Lines from the one containing "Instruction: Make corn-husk" through the final line of the entries below: reproduce them exactly, all of them and only them.

Dataset excerpts:
+++++
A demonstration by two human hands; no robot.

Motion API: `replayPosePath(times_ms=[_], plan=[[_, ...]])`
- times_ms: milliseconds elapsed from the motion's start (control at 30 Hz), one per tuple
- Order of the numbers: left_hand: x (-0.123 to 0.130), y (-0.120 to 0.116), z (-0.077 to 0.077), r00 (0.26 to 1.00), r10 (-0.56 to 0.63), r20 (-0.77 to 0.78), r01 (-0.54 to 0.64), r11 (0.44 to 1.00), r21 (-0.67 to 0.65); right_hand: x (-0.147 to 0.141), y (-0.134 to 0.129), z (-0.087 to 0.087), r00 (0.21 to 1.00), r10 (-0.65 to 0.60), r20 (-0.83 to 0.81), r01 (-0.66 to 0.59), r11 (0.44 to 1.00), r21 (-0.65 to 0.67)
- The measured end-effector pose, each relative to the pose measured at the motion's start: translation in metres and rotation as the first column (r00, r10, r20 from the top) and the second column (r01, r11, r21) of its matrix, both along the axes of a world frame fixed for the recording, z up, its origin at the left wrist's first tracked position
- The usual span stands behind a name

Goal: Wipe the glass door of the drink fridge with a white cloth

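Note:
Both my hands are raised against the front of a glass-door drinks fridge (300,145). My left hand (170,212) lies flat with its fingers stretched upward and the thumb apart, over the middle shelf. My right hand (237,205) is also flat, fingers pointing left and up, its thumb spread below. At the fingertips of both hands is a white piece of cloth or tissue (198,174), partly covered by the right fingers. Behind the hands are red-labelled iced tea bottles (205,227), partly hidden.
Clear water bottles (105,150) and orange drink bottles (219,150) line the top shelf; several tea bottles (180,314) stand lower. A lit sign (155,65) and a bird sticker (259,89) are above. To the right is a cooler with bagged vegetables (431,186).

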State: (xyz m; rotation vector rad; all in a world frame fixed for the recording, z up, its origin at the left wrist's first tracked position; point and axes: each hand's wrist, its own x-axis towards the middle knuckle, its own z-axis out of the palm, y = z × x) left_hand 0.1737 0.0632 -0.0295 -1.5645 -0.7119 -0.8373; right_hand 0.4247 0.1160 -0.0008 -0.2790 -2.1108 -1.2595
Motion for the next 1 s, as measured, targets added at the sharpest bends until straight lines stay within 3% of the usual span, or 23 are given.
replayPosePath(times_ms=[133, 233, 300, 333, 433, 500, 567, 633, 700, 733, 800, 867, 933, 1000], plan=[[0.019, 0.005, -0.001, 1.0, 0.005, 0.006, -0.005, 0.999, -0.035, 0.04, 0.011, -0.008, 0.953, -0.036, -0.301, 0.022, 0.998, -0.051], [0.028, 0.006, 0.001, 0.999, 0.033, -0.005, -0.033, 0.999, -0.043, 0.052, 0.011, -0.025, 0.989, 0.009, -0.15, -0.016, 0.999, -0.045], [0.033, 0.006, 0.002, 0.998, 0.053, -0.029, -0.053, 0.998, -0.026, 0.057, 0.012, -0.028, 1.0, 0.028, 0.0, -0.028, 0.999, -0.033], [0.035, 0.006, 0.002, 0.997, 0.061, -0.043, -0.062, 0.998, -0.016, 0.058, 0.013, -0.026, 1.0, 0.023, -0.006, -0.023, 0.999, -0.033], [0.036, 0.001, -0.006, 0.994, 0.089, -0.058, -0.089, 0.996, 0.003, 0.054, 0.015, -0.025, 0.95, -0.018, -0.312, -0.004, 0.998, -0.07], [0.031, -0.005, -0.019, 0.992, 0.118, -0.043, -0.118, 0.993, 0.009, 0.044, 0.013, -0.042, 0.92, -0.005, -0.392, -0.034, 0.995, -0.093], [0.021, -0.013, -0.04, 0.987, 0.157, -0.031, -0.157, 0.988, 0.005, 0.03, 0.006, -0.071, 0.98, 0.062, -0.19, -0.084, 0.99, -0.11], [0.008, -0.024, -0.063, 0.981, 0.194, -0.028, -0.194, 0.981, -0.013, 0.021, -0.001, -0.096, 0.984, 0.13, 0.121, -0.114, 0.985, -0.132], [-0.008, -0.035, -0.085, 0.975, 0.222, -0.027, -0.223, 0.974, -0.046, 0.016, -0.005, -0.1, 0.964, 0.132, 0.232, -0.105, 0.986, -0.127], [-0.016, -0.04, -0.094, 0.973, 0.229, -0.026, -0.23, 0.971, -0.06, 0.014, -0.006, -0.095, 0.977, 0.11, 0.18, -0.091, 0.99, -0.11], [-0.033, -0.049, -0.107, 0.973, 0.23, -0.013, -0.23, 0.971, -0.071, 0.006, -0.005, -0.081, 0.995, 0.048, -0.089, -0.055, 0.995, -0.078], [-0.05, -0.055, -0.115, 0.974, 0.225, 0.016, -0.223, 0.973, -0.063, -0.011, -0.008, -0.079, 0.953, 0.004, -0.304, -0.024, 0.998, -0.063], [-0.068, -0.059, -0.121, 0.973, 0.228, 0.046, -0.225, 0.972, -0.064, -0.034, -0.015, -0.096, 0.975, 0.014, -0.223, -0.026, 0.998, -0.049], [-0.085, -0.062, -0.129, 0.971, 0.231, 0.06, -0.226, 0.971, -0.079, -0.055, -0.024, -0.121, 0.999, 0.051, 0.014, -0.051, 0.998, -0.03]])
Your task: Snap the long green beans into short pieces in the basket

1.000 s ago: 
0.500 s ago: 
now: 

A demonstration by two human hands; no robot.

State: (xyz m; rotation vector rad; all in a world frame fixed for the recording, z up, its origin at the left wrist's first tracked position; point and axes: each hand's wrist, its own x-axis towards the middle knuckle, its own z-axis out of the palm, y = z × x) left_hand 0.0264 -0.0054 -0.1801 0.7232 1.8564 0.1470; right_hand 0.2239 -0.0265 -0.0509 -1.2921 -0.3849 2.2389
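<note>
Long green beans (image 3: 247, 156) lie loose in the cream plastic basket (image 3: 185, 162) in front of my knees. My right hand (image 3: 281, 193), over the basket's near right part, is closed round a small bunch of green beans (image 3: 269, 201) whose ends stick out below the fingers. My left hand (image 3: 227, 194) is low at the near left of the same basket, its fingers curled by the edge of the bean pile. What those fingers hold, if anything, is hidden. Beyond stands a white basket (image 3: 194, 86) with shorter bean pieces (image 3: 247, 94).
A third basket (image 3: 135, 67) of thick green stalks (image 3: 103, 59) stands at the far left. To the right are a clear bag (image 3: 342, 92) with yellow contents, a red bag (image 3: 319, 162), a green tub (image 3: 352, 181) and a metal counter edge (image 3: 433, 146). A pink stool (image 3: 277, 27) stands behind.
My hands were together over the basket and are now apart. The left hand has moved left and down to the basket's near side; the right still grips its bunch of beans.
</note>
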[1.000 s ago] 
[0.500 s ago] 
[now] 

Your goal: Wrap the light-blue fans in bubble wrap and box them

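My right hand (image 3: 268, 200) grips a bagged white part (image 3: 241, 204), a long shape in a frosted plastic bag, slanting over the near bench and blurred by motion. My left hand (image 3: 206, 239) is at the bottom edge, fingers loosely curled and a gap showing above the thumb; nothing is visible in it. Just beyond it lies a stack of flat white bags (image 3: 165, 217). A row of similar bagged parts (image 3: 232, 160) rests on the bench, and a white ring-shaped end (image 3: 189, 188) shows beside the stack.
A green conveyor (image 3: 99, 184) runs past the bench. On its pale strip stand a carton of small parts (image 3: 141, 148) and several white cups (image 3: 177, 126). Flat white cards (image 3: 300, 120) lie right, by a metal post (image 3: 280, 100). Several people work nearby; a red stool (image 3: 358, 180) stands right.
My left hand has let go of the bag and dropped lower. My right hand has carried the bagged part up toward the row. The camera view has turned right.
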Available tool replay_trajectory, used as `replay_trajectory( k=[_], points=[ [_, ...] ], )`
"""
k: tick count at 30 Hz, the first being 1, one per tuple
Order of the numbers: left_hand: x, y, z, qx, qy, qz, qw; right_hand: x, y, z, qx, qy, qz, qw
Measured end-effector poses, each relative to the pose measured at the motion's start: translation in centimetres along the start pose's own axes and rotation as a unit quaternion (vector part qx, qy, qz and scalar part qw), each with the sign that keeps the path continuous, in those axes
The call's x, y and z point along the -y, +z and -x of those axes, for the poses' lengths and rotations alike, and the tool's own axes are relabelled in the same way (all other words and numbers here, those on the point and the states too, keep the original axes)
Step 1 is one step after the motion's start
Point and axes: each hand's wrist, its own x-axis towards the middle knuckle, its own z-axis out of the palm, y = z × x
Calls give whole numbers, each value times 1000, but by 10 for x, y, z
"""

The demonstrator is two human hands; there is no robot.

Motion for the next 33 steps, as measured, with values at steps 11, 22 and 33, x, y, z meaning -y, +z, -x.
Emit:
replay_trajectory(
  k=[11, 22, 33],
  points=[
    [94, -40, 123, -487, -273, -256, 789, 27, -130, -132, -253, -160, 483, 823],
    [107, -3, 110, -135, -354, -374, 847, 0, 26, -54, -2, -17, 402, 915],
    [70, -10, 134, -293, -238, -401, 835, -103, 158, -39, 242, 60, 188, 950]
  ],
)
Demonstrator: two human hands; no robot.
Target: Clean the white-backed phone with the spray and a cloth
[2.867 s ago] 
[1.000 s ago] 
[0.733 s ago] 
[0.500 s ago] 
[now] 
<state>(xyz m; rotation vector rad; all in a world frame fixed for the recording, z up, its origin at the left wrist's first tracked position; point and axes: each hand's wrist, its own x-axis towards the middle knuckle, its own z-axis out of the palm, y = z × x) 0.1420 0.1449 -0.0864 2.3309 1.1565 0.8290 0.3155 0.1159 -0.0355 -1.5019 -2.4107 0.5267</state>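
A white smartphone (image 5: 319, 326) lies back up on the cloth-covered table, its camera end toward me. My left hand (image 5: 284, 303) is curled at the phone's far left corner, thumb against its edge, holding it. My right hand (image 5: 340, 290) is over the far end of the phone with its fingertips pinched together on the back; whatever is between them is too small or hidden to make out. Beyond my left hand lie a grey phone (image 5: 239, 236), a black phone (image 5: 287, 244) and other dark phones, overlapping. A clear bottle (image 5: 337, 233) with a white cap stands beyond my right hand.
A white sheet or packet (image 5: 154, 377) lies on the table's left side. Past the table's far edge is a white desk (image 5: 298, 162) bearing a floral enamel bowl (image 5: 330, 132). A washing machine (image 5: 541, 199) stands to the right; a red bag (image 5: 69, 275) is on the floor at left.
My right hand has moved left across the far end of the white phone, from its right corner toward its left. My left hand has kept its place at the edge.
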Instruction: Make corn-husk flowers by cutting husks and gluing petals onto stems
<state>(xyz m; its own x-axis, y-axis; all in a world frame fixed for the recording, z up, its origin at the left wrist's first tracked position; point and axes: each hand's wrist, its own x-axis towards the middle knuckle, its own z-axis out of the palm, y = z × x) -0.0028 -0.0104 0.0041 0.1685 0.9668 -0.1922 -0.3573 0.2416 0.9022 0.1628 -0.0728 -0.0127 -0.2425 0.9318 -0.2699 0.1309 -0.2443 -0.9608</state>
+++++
Solution to this task:
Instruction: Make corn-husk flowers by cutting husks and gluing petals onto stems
<state>(xyz m; its own x-axis, y-axis; all in a world frame fixed for the recording, z up, its origin at the left wrist's first tracked position; point and axes: each hand's wrist, its own x-axis towards the middle knuckle, its own z-axis out of the palm, y = z × x) -0.0028 -0.0104 0.0041 0.1685 0.9668 -0.1922 -0.3573 0.2416 0.9022 0.1628 -0.0728 -0.0127 -0.2425 0.9318 -0.2699 0.1309 -0.2443 -0.9608</state>

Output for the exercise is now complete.